Before starting to tour a lot with Diego’s Umbrella, the worst part of being a musician was that I didn’t really seem to be a musician. I thought I wanted to be a musician, but my life did not look or feel the way I thought a musician’s life should look or feel. Am I a musician? Or am I a guy who works a job as a biotechnician and plays music for fun when the day is done? Should I be earning a living from this? How do I get to that elusive state of being a professional musician?
This existential problem has been replaced by other problems. These days the worst part of being a musician is that I don’t have enough time to work on the things I really care about. Which means I need help. I’ve already learned how to outsource video editing, sheet music, website development and other things so I can continue to create new fiddling courses, write a blog, maybe write books, record music, collaborate with friends on projects, tour, etc. Can you outsource eating, shitting and sleeping? Pay someone to live for you?
But this leads me back to another existential problem: why this drive to be productive? What’s the point of making all this stuff if it’s just adding stress to my life? Why can’t I just be? Wouldn’t it be nice to move lightly through the day, enjoying what it feels like to exist and being grateful? Make music when I’m inspired, then maybe go sit in the park and watch clouds for a while. When I get home I find a present in my mailbox: a bill from my dentist for $1276 for putting a crown on a broken tooth. What? Shit! No dental insurance, so I need to get to work now. I have a few chores to take care of first. Oh! Mom is trying to call and…

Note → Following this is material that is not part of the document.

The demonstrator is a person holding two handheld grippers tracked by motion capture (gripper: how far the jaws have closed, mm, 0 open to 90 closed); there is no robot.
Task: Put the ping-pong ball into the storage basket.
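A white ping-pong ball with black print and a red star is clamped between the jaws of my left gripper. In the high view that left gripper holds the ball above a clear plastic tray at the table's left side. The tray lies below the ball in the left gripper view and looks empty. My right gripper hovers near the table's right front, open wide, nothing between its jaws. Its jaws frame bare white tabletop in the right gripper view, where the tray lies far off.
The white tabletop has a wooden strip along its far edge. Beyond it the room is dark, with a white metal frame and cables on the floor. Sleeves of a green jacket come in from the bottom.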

With a little perspective, I can see that every bad thing on the list has led to something good. Separation from my wife was probably the most difficult emotional thing I’ve went through, but it’s led to this amazing present moment in which I devote most of my waking hours to making music, teaching and writing. In spite of everyone’s faults (my own included) I love my bandmates, the music we create, the places we get to go and the wonderful people we meet along the way. In fact, I’m grateful every day that I get to make music and share it with others in so many different ways.
To make longer a long story that should have been short, the worst part of being a musician is lack of sleep on tour. I would have picked our bass player’s farts, but I’ve learned how to breathe out of my mouth instead of my nose.